EXERCISE REQUIREMENTS
In the data below, find every line that has the string "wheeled", and copy it.

PROVIDED MATERIAL
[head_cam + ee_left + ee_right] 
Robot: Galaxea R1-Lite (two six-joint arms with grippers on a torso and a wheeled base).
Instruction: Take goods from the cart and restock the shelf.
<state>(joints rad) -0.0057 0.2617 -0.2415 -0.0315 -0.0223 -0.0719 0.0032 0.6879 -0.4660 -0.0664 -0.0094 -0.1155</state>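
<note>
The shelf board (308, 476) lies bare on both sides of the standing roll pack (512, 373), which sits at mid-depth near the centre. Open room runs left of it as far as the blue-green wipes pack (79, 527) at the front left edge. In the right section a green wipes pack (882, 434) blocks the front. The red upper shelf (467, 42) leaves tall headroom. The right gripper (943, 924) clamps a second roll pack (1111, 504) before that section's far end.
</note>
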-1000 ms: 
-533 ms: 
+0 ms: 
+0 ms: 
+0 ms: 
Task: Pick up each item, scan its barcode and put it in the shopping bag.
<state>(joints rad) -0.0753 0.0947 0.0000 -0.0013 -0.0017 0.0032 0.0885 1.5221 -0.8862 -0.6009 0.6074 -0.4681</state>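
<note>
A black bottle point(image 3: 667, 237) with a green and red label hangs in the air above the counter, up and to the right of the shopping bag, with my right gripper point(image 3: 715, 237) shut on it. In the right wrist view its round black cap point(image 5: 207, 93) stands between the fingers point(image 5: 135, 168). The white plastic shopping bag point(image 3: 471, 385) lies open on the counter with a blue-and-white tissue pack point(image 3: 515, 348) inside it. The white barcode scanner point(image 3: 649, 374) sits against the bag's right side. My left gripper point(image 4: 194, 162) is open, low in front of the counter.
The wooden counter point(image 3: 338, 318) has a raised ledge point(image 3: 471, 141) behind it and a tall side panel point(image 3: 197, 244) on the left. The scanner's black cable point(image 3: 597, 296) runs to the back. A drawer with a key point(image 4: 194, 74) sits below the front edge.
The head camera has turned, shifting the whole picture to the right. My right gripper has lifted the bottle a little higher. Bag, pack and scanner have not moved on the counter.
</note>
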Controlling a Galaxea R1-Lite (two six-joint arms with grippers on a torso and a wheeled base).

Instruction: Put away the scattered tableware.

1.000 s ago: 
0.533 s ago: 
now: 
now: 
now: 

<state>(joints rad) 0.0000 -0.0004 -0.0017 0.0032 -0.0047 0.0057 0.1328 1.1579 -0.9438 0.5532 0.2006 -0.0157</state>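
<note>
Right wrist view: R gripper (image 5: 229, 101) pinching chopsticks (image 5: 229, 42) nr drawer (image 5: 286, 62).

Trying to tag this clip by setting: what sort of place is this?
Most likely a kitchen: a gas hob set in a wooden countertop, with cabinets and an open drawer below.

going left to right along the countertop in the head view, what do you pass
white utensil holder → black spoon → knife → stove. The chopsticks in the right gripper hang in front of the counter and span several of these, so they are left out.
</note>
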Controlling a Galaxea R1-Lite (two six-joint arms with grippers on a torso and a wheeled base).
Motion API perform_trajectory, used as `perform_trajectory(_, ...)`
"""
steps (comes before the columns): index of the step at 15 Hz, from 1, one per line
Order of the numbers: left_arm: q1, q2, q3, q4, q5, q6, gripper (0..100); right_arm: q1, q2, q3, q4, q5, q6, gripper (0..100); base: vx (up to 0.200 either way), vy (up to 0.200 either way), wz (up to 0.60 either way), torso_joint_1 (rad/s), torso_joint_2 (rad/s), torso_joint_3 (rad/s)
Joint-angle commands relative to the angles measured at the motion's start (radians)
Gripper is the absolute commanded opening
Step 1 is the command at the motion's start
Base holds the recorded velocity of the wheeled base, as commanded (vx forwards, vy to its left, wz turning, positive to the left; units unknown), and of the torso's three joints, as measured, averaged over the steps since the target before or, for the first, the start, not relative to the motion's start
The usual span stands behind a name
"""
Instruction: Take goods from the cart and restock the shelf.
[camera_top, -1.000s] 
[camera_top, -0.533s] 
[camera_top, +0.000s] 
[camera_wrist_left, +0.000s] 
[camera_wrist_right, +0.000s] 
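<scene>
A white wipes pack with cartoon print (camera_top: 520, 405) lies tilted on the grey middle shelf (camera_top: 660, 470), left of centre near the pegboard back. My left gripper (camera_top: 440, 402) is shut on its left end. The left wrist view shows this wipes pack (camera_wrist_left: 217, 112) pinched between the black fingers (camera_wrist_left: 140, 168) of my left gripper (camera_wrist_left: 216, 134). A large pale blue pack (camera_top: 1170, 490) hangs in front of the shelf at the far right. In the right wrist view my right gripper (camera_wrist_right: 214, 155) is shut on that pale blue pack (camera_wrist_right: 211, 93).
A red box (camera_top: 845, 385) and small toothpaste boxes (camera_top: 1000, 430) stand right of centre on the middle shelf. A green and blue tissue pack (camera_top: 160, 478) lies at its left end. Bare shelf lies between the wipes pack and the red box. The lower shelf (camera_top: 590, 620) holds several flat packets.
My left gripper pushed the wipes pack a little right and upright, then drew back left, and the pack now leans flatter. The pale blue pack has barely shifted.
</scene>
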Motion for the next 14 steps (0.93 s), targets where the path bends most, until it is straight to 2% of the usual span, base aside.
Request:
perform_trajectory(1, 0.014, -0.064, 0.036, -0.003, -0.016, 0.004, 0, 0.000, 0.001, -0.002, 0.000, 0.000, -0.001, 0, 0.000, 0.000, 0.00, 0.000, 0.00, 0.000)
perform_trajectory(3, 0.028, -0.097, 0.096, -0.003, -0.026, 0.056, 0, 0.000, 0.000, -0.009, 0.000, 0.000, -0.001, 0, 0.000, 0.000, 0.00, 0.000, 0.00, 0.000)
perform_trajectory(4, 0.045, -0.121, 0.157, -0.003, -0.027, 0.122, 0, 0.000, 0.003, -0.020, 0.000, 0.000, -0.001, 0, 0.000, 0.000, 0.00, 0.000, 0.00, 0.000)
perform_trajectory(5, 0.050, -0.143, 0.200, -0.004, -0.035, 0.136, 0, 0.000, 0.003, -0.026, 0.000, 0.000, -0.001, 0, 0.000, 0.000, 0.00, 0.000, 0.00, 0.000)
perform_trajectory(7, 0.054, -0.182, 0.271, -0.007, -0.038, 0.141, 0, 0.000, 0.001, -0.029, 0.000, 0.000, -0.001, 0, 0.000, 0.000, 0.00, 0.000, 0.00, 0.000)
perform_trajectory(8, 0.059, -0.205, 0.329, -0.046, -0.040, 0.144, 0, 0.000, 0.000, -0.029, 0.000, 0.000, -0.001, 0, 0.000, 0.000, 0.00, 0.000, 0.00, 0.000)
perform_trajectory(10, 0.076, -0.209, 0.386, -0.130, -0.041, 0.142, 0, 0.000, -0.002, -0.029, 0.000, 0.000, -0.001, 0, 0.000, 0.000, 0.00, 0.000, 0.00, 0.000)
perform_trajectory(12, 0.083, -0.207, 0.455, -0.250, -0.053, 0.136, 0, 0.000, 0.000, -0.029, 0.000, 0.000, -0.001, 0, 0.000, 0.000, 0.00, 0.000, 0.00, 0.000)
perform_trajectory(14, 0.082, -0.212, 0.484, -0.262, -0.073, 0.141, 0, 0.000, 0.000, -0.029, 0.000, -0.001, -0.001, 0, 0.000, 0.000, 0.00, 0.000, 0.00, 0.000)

REPLY TO THE EXERCISE
Robot: Galaxea R1-Lite (two six-joint arms with grippers on a torso and a wheeled base).
Controlling a Galaxea R1-Lite (two six-joint arms with grippers on a torso and a wheeled base).
Controlling a Galaxea R1-Lite (two six-joint arms with grippers on a torso and a wheeled base).
Base holds the recorded velocity of the wheeled base, as commanded (vx forwards, vy to its left, wz turning, positive to the left; units unknown), and of the torso's three joints, as measured, averaged over the steps since the target before or, for the first, the start, not relative to the motion's start

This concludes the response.